Virtual host migrations between IaaS environments, on-premise to cloud, cloud to cloud, and cloud to on-premise are the same tasks across a variety of host configurations and locations.
Physical server migrations are tougher but doable because you have to convert the physical server into a virtual server; if possible, I recommend virtualizing locally before migrating.
Technically, IaaS migration work is not much different from the effort needed to move from an existing server to a new server; the primary difference is the distance between the source and target computers when using a provider’s offering.
IaaS offerings provide the “shortest” stack, leaving customers with design flexibility. Google Cloud Platform, AWS, and Azure are a few IaaS offerings.
The crucial differences between them are that you pay for everything needed to use an application with SaaS (you configure nothing); PaaS solutions may be web or application servers, containers with microservices, or a combination; and DBaaS allows you to select which database you need and is more likely to be implemented as the only technology in the environment.

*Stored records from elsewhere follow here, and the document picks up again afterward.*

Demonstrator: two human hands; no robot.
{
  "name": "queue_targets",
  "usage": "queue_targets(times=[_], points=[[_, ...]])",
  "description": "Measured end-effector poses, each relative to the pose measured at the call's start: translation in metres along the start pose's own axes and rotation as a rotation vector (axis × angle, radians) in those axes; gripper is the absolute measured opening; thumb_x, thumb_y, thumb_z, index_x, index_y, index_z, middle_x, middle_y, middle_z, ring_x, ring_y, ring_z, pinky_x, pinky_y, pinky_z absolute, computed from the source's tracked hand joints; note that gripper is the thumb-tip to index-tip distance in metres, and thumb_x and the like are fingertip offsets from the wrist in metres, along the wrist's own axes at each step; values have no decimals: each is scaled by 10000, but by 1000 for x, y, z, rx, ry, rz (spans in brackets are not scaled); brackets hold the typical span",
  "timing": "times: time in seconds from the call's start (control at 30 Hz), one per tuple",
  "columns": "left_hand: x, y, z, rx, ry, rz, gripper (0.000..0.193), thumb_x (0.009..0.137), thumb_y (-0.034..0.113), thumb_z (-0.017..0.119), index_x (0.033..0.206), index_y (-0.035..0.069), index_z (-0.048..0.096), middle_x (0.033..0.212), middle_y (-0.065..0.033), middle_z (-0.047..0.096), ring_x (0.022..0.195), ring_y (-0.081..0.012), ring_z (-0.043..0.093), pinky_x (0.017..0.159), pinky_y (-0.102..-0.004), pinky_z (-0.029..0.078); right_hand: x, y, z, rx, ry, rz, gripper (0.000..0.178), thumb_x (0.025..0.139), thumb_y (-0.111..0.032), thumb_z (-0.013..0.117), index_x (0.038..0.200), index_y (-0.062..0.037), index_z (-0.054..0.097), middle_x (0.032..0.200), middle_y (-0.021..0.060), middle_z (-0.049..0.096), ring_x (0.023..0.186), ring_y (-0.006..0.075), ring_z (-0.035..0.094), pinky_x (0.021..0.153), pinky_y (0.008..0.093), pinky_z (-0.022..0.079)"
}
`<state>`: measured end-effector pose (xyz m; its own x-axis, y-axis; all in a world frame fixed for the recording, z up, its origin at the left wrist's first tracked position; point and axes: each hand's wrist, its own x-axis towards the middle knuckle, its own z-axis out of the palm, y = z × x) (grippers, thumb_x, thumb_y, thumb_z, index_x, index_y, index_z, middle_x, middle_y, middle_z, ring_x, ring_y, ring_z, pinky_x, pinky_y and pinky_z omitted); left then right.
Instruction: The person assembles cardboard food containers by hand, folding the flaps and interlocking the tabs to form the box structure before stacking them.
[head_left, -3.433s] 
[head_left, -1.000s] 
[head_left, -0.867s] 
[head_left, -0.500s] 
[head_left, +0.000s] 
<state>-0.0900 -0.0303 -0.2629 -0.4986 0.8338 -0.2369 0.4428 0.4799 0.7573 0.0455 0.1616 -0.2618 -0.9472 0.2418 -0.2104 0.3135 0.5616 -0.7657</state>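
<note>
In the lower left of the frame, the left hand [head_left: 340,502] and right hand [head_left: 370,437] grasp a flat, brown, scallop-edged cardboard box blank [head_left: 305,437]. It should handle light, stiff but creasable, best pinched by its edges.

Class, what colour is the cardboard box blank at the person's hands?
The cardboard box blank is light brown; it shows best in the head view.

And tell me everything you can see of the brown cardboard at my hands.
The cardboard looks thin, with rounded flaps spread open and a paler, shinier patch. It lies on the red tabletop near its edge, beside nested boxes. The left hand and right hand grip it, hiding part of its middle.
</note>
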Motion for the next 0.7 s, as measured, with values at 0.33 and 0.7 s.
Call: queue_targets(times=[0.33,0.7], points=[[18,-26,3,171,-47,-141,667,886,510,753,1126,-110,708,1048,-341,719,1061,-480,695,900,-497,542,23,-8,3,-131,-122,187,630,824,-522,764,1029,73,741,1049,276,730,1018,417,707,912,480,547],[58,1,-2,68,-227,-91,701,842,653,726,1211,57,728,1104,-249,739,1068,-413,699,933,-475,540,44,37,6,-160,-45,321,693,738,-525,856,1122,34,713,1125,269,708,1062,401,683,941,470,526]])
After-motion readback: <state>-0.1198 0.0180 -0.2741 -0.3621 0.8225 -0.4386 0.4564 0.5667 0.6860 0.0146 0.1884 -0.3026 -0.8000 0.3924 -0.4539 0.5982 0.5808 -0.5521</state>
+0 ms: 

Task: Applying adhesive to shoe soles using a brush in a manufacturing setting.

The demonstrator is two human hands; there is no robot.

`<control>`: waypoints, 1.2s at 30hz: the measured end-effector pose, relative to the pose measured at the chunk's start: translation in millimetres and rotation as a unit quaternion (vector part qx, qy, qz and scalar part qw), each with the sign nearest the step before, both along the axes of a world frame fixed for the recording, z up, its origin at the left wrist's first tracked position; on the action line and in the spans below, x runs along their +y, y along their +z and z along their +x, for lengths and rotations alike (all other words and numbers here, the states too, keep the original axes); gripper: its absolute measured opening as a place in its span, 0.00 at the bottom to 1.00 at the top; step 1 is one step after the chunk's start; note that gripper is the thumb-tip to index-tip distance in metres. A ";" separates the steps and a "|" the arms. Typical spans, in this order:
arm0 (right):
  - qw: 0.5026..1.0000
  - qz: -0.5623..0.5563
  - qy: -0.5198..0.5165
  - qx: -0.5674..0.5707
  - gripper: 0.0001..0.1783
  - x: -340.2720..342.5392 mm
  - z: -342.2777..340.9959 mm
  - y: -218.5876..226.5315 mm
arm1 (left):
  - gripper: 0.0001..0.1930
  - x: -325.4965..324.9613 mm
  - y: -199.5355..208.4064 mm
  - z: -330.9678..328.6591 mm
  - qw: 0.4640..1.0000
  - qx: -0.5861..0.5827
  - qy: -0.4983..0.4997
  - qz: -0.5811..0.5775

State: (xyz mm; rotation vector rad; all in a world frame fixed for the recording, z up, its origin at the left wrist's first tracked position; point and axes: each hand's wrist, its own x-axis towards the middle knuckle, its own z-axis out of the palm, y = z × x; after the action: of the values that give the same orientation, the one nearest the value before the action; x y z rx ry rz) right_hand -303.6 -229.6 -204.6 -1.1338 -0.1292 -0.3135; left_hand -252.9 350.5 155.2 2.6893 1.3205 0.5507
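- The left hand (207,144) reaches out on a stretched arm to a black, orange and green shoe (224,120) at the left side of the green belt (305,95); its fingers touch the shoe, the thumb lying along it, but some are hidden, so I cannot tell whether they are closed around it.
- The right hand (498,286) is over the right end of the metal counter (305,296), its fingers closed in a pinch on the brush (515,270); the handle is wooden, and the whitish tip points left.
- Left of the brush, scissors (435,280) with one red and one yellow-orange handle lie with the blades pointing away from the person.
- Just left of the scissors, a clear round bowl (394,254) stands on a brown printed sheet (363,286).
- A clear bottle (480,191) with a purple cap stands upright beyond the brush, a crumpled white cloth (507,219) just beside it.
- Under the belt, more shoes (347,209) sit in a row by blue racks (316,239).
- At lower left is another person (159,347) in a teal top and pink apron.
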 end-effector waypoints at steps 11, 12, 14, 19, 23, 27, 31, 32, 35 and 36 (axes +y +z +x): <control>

You won’t be doing much beyond selecting the database product and a few sizing options because the provider’s automation builds the environment and database based on a few selections you made concerning usage.
As with SaaS, the DBaaS provider manages the technology; the customer provides the data. CRM SaaS offerings obviously include a database for data storage, but realize that the back end could be a DBaaS environment. It makes sense that a SaaS provider would use a DBaaS solution for the data.
For a DBA, fulfilling the demand for a data store needs to be a flexible, business-driven, and cost-conscious act. For example, using DBaaS to provide development and testing environments that can be spun up and then destroyed provides the necessary flexibility to keep a project moving without having to purchase additional servers or database licenses.
Along with that same line, the company may have an internal homogenous development infrastructure used to produce application software. To then certify the application against other databases, DBaaS facilitates the need at a reasonable price with technical simplicity.
DBaaS also allows DBAs to provide the best-fitting database for the job. The type of data to be stored, how the data is retrieved, and how often the data is modified or replaced drive the database selection.
DBaaS fits especially well when the company’s data repositories are separated from the application, creating the amiability of using different databases as business requirements change.
If your business is data, you want to be able to manage it while making it available to customers. Customers paying to look at or retrieve your data need simple methods (APIs or services) for the access.
Google provides data. Google stores and indexes data for people to access by using the search engine. DBAs understand that the volume and types of data make using a single vendor’s product challenging, so having the flexibility to select different databases to fit specific needs leads to better solutions and (very likely) significant performance improvements.
Leveraging DBaaS for DevOps
DevOps requires speed and agility based on a foundation of lean practices and simplicity. New projects, whether for new functionality or improving existing code, no longer require DBAs to figure out how to fit new data requirements into existing relational databases.
Although relational databases have served us well and continue to be excellent transaction recorders and systems of record, not every data requirement fits into the relational model.
Unfortunately, DBAs have had to figure out how to make various-shaped data fit into the relational model, which is not necessarily the best performing or manageable situation.
Companies that have made sizeable investments in database technologies may be reluctant to spend additional money on DBaaS; but not doing so may, unfortunately, limit competitiveness, the flexibility needed to meet customers’ demands, and application functionality and performance.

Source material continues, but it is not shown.